*Work required*. Repeat word for word every line of the data below, from the first through the line containing "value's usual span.", and stop there.
START Data under study
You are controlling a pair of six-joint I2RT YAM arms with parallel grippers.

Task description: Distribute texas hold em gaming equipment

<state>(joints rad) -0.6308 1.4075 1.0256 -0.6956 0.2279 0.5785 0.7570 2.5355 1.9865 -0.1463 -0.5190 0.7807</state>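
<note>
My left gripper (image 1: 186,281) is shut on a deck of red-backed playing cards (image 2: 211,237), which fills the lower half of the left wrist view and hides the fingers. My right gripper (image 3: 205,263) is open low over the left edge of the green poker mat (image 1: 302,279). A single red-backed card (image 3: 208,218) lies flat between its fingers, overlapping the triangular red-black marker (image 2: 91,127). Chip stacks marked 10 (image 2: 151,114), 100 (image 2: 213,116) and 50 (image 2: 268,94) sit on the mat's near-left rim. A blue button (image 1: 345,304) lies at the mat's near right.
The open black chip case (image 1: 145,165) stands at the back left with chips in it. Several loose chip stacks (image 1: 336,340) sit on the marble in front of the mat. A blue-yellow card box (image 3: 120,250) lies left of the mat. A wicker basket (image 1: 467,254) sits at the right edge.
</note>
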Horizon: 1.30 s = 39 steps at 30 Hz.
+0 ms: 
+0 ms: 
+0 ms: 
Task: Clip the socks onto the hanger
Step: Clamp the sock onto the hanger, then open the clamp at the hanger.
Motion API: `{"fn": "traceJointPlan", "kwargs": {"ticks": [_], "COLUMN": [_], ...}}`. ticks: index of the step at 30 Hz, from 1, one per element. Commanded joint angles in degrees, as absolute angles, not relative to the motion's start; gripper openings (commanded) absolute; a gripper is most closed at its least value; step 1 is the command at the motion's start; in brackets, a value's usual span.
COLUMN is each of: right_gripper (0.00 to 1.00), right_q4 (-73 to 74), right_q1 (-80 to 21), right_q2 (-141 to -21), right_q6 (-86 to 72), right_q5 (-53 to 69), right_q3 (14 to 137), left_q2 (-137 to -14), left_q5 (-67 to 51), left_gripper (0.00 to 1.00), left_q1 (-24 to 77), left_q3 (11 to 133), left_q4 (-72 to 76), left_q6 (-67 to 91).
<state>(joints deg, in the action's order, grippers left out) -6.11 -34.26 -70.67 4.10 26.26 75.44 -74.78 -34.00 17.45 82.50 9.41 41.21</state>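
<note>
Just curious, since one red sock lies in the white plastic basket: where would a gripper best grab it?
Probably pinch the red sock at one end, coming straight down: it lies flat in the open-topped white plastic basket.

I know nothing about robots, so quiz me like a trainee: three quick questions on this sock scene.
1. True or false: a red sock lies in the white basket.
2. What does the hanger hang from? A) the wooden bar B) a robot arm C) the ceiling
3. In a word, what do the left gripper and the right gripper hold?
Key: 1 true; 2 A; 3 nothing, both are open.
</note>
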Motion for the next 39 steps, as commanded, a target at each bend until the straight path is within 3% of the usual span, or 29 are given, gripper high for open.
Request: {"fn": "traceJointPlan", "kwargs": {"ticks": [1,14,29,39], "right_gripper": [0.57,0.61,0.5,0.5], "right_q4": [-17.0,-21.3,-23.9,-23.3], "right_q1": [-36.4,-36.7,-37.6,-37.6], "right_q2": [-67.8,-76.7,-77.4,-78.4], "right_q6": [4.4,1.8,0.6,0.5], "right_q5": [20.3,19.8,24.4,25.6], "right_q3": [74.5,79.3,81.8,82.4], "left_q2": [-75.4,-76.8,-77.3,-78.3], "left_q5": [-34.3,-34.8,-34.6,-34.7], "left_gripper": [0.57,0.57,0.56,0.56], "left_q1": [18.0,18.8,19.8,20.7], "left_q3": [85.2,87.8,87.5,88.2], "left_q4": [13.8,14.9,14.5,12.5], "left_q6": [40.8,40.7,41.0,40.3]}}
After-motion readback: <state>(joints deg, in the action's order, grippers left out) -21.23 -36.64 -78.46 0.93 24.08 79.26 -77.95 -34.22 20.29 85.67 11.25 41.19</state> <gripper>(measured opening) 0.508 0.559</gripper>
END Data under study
*Response area*.
You are controlling a pair of six-joint I2RT YAM arms with parallel grippers.

Task description: Distribute texas hold em gaming equipment

<state>(joints rad) -0.6308 1.4075 1.0256 -0.6956 0.2279 0.5785 0.7570 2.5355 1.9865 -0.1463 -0.5190 0.7807</state>
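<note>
My left gripper (image 1: 186,281) is shut on a deck of red-backed playing cards (image 2: 211,237), which fills the lower half of the left wrist view and hides the fingers. My right gripper (image 3: 205,263) is open low over the left edge of the green poker mat (image 1: 302,279). A single red-backed card (image 3: 208,218) lies flat between its fingers, overlapping the triangular red-black marker (image 2: 91,127). Chip stacks marked 10 (image 2: 151,114), 100 (image 2: 213,116) and 50 (image 2: 268,94) sit on the mat's near-left rim. A blue button (image 1: 345,304) lies at the mat's near right.
The open black chip case (image 1: 145,165) stands at the back left with chips in it. Several loose chip stacks (image 1: 336,340) sit on the marble in front of the mat. A blue-yellow card box (image 3: 120,250) lies left of the mat. A wicker basket (image 1: 467,254) sits at the right edge.
</note>
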Horizon: 1.30 s = 39 steps at 30 Hz.
+0 ms: 
+0 ms: 
+0 ms: 
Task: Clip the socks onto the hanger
Step: Clamp the sock onto the hanger, then open the clamp at the hanger.
Motion API: `{"fn": "traceJointPlan", "kwargs": {"ticks": [_], "COLUMN": [_], ...}}`. ticks: index of the step at 30 Hz, from 1, one per element. Commanded joint angles in degrees, as absolute angles, not relative to the motion's start; gripper openings (commanded) absolute; a gripper is most closed at its least value; step 1 is the command at the motion's start; in brackets, a value's usual span.

Exercise complete, with nothing further to add.